Assignment:
Nothing in the listing should differ in your copy; retype it all exactly.

Given information:
= = = = =

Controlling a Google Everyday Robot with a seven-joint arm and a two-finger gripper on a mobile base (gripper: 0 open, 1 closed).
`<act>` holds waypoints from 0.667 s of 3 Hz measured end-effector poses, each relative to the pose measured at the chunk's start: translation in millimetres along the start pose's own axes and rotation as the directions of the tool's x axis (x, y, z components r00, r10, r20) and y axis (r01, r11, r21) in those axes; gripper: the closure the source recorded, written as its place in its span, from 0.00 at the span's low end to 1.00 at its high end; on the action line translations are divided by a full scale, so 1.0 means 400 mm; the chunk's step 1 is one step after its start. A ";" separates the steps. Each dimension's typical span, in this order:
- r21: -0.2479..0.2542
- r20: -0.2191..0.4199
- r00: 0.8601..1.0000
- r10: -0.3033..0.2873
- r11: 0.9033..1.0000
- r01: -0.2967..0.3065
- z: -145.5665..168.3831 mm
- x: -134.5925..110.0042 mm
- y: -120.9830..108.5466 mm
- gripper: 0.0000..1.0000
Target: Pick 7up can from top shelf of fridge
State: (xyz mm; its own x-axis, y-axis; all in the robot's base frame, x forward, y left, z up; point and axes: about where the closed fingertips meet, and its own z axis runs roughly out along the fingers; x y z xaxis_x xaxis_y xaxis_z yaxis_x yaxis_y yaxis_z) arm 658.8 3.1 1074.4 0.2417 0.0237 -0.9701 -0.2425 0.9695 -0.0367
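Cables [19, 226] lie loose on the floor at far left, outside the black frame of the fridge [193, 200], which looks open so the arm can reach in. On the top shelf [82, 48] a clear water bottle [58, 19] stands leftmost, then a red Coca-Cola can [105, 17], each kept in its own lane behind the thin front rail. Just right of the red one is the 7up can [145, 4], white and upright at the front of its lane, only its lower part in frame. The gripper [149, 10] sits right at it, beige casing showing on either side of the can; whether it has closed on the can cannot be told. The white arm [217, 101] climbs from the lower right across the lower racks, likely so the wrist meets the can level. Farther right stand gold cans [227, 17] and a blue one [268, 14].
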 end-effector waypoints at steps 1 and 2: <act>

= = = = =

Solved exercise:
Controlling a Google Everyday Robot with a seven-joint arm and a two-finger gripper on a mobile base (gripper: 0 open, 1 closed).
`<act>` holds waypoints from 0.667 s of 3 Hz measured end-effector poses, each relative to the pose measured at the chunk's start: translation in millimetres along the start pose's own axes and rotation as the directions of the tool's x axis (x, y, z components r00, r10, r20) and y axis (r01, r11, r21) in those axes; gripper: the closure the source recorded, written as its place in its span, from 0.00 at the span's low end to 1.00 at its high end; on the action line translations are divided by a full scale, so 1.0 means 400 mm; the chunk's step 1 is one step after its start. A ";" separates the steps. Each dimension's typical span, in this order:
- r21: -0.2479..0.2542
- r20: -0.2191..0.4199
- r00: 0.8601..1.0000
- r10: -0.3033..0.2873
- r11: 0.9033..1.0000
- r01: -0.2967..0.3065
- z: -145.5665..168.3831 mm
- x: -134.5925..110.0042 mm
- y: -120.9830..108.5466 mm
- gripper: 0.0000..1.0000
Target: Pick 7up can from top shelf of fridge
State: (xyz mm; its own x-axis, y-axis; all in the robot's base frame, x forward, y left, z up; point and axes: about where the closed fingertips meet, and its own z axis runs roughly out along the fingers; x y z xaxis_x xaxis_y xaxis_z yaxis_x yaxis_y yaxis_z) arm 658.8 3.1 1074.4 0.2417 0.0237 -0.9701 -0.2425 0.9695 -0.0367
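Cables [19, 226] lie loose on the floor at far left, outside the black frame of the fridge [193, 200], which looks open so the arm can reach in. On the top shelf [82, 48] a clear water bottle [58, 19] stands leftmost, then a red Coca-Cola can [105, 17], each kept in its own lane behind the thin front rail. Just right of the red one is the 7up can [145, 4], white and upright at the front of its lane, only its lower part in frame. The gripper [149, 10] sits right at it, beige casing showing on either side of the can; whether it has closed on the can cannot be told. The white arm [217, 101] climbs from the lower right across the lower racks, likely so the wrist meets the can level. Farther right stand gold cans [227, 17] and a blue one [268, 14].
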 end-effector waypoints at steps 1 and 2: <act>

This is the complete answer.